Depuis, la contestation ne s'est pas arrêtée. Vendredi dernier, l'ensemble du pays a été secoué par une contestation d'ampleur, réprimée par les forces de sécurité. Celles-ci ont dispersé le moindre rassemblement en tirant des gaz lacrymogènes. Ce week-end un drame est venu s'ajouter aux tensions, avec la mort d'un lycéen qui manifestait dans le sud du Sénégal, portant à trois le nombre de tués depuis le début de la crise.

Une tension qui ne faiblit pas depuis 2021

Un nouveau temps fort est attendu mardi avec cette manifestation lancée par un collectif de la société civile, Aar Sunu Election, qui signifie "Protégeons notre élection". Le pays est très tendu depuis de nombreuses années. La question de la présidentielle est au cœur des débats depuis des années. Déjà en 2021, lors des émeutes, la question était sur les lèvres de nombreux Sénégalais. L'année dernière, à nouveau, le pays s'est enflammé sur le même sujet.

L'inquiétude étreint tout le monde, les Sénégalais, l'opposition et également la diaspora, avec des manifestations qui ont drainé quelques milliers de personnes à Paris et Berlin. Les partenaires internationaux du Sénégal sont également très attentifs. Dimanche, l'Union européenne a présenté ses condoléances aux proches des défunts morts dans les manifestations et elle a appelé les autorités à "garantir les libertés fondamentales".

Pour mémoire, il faut savoir que depuis le début de la contestation le pouvoir a coupé par moments l'internet mobile. Elle a aussi coupé le signal de chaînes de télévision et limité la liberté de la presse si bien que la coordination des associations de presse a appelé au boycott systématique de toutes les activités gouvernementales. Une veillée sur le thème de la liberté de la presse doit avoir lieu également ce lundi 12 février au soir devant la maison de la presse de Dakar.

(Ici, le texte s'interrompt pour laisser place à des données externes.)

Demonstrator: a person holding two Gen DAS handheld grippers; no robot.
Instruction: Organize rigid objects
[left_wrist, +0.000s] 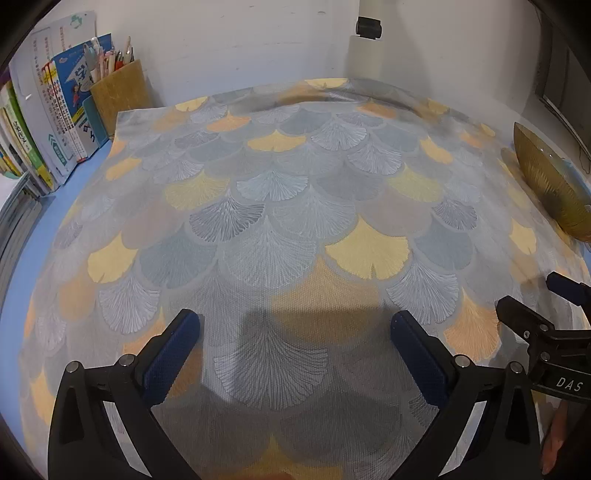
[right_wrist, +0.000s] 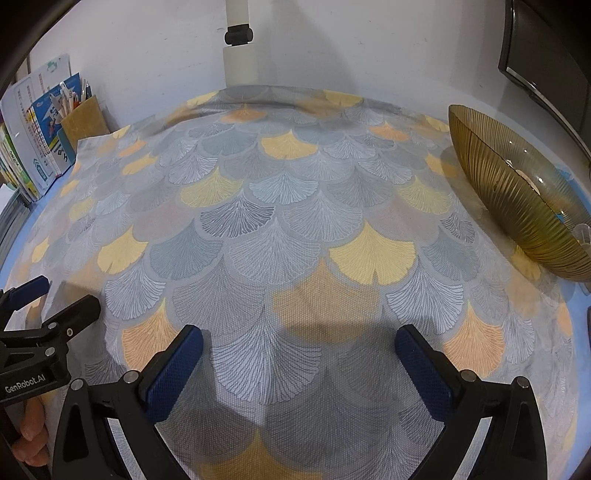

Un fossé entre les générations

Au Sénégal, 75% de la population a moins de 35 ans et une majorité de ces jeunes sont prêts à en découdre dans la rue pour dire leur colère. En 2021, c'est elle qui était déjà descendue dans les rues, c'est elle qui s'en était prise aux symboles français et c'est elle qui avait fait trembler le pouvoir.

L'attitude de la jeunesse sera d'autant plus observée qu'elle ne répond plus aux codes de ses parents et grands-parents. Quand vous êtes au Sénégal, vous pouvez parler à de vieux Sénégalais, qui vous expliquent qu'ils sont Français, car ils sont nés avant l'indépendance de 1960. Ils vous le disent dans un français impeccable. Ils sont à l'opposé de cette jeunesse qui n'a aucune considération pour la France, qui ne parle plus le français et qui n'a qu'une envie, celle de passer à autre chose.